The magical land of Narnia looks beautifully real, thanks to Adamson's special effects background, some first class CGI and the collective masterminds who also brought 'The Lord of the Rings' to life. The mythological creatures; the fauns, centaurs, the ravenous wolves and beavers are near life-like.

The characters are endearing. Liam Neeson voices Aslan with a great venerability - the richness, depth and sheer quality of his voice fitting the noble, majestic lion. Georgie Henley, who plays Lucy, is probably the best of the children, as her initial amazement at this intriguing world turns into acceptance that it is real, after which emotion carries her through.

Most importantly, though, the evil seen in Narnia is cold-blooded and 'pure', with an unprecedented Disney evilness casting its dark spell in the form of Swinton's White Witch. Many scenes restate her evilness, as she shockingly slaps little Edmund across the face, turns Mr Tumnus to stone, or has Aslan bound, shaved and killed at the stone table. Swinton becomes evil with just one stiff, petrifying glance, and is the 'best' that evil can be.

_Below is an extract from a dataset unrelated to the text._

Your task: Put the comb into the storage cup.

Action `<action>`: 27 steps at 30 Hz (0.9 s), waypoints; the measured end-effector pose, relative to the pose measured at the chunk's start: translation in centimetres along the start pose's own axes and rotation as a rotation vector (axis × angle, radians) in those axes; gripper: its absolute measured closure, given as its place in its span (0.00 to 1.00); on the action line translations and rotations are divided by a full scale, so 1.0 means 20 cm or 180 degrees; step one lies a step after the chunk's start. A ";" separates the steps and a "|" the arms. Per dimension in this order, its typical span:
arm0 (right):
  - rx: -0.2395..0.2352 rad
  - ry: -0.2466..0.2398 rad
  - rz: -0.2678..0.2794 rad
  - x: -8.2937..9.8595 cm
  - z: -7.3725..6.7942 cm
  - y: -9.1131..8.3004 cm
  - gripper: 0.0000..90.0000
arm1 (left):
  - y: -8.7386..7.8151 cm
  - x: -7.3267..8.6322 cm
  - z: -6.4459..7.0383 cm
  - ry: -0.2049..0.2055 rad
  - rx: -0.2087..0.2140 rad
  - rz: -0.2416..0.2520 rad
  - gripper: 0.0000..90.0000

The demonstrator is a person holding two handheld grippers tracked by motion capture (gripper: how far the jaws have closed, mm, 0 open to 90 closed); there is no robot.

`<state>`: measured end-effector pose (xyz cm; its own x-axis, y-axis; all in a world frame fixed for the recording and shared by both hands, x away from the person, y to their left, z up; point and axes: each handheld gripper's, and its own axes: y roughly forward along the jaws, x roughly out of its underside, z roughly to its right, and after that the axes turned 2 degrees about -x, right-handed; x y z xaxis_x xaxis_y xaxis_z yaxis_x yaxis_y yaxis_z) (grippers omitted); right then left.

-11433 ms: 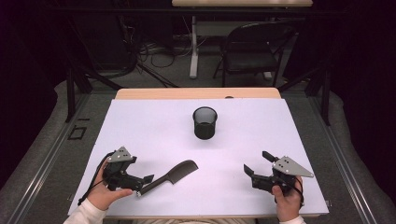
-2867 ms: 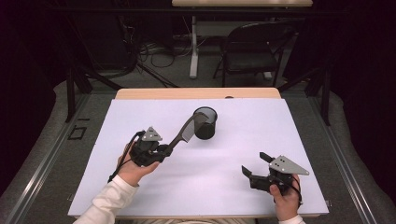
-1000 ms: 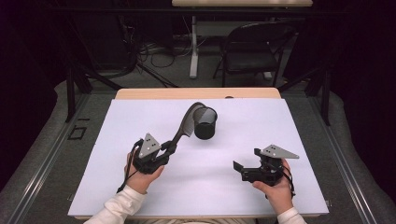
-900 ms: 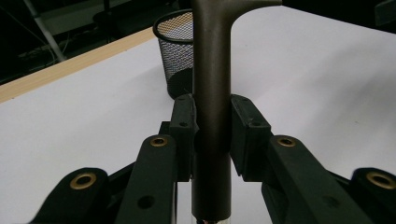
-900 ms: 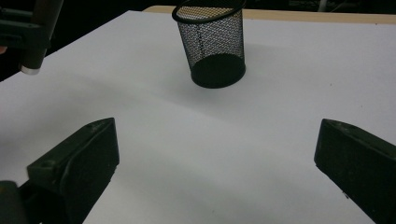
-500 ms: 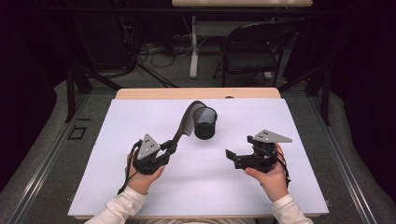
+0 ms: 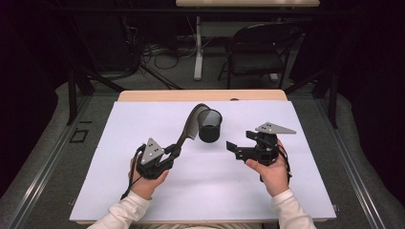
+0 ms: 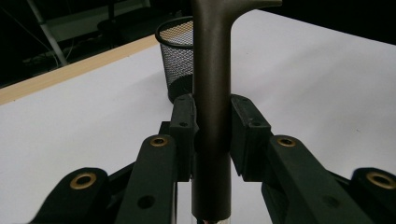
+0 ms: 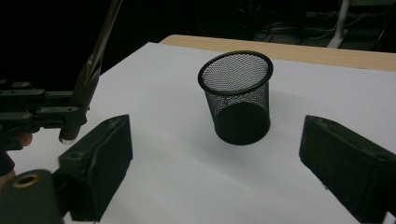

CS Lewis' 'Chronicles of Narnia' is the second most successful book series in the world, having sold over 85m copies. Harry Potter holds pole position, but there could well be a reversal of places if, and surely when, the Narnia series gains momentum on the big screen. 'Prince Caspian' - episode two of seven - is already in pre-production. Somewhere between Narnia and Hogwarts, in a fantastical realm, Harry P and the White Witch must be doing their best to out-do each other.

Just as you imagined, Narnia has been brought to life and it will enchant all those who loved the books and leave children sounding the back of wardrobes in the hope of finding a secret and magical land.